Now, which one has it right? All of them. And which one has it wrong? All of them. Each blind man is having some kind of true experience of an elephant, but none of them is experiencing the full reality of ‘elephant-ness’.

Just as it was for these six blind men and the elephant, and as it was for Moses seeing God’s back and not God’s face, so it is with us and our experience with God.

Just like Moses on the mountain, God’s back is all we get to see in this life. The only thing that spiritual experiences, the Sacraments, the Bible, theology, and church can do is, when they are at their best, express God’s reflected glory in an indirect and incomplete way. These things are all good as means to an end, but they are not ends in themselves. They point us to God, but they cannot replace God.

There is no such thing as absolute assurance or certainty in this life. We cannot see the face of God, but only the back. Faith does not come with a money-back guarantee, there is always a risk. We will always have to take that ‘leap of faith’ in order to believe.

When we do (take that leap), it changes the way we see the world. The brilliant physicist Albert Einstein once said, “There are only two ways to live your life. One is as though nothing is a miracle. The other is as though everything is a miracle.”

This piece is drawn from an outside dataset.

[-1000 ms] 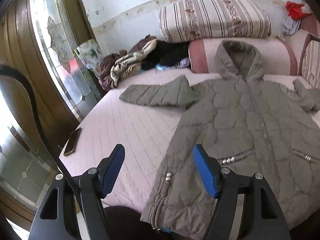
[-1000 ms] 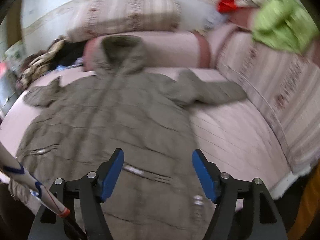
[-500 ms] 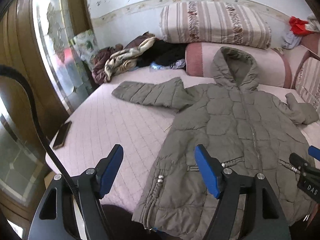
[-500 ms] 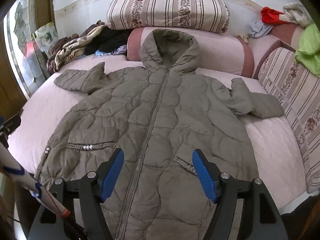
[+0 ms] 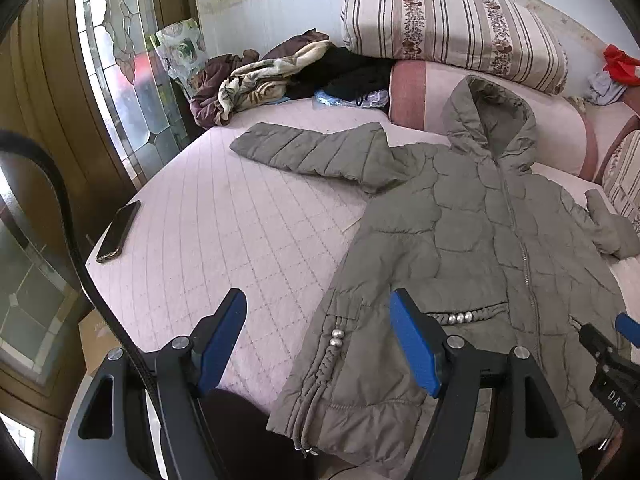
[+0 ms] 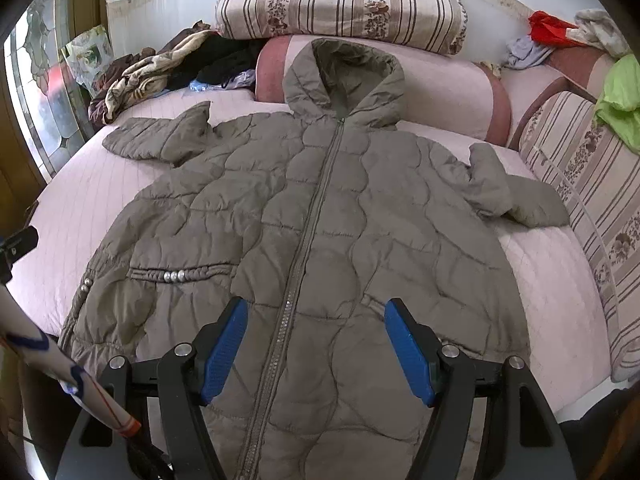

Through the eyes of a faith that dares to risk believing, everything becomes a miracle. The whole universe is able to reflect the glory of God’s back. Everything can be a metaphor for God.

In church, we tend to use the most well-known biblical image for God, “Our Father,” but did you know that the Bible also refers to God as a Mother? Also in the Bible:

  • God is honored as a king, yet humble as a shepherd;
  • God is powerful as a warrior and weak as a baby;
  • God is bright as light, yet ‘cloaked in darkness’;
  • God is one and God is three;
  • God is a rock, God is the wind, God is a river, God is a fire, and God is a star.

All of these are valid, biblical images for God, but none of them captures the fullness of the divine mystery. To paraphrase Rev. Forrest Church, “God is present in each of these things, but is also greater than all of these things.”

Anything and everything communicates something of God to us. Not the fullness, but a part; not the face, but the back.

Can we see it? Do we choose to see it with the eyes of faith?

If we let them, all things can point us back to God, their Source. In order to see it, we must trust (have faith) in the promise, God’s word to Moses: “I know you by name, and you have found favor in my sight.” In other words, “I’m here, I’m with you, and I love you.”

This is all the assurance we have in this life. Indeed, it’s all we need for the long journey home.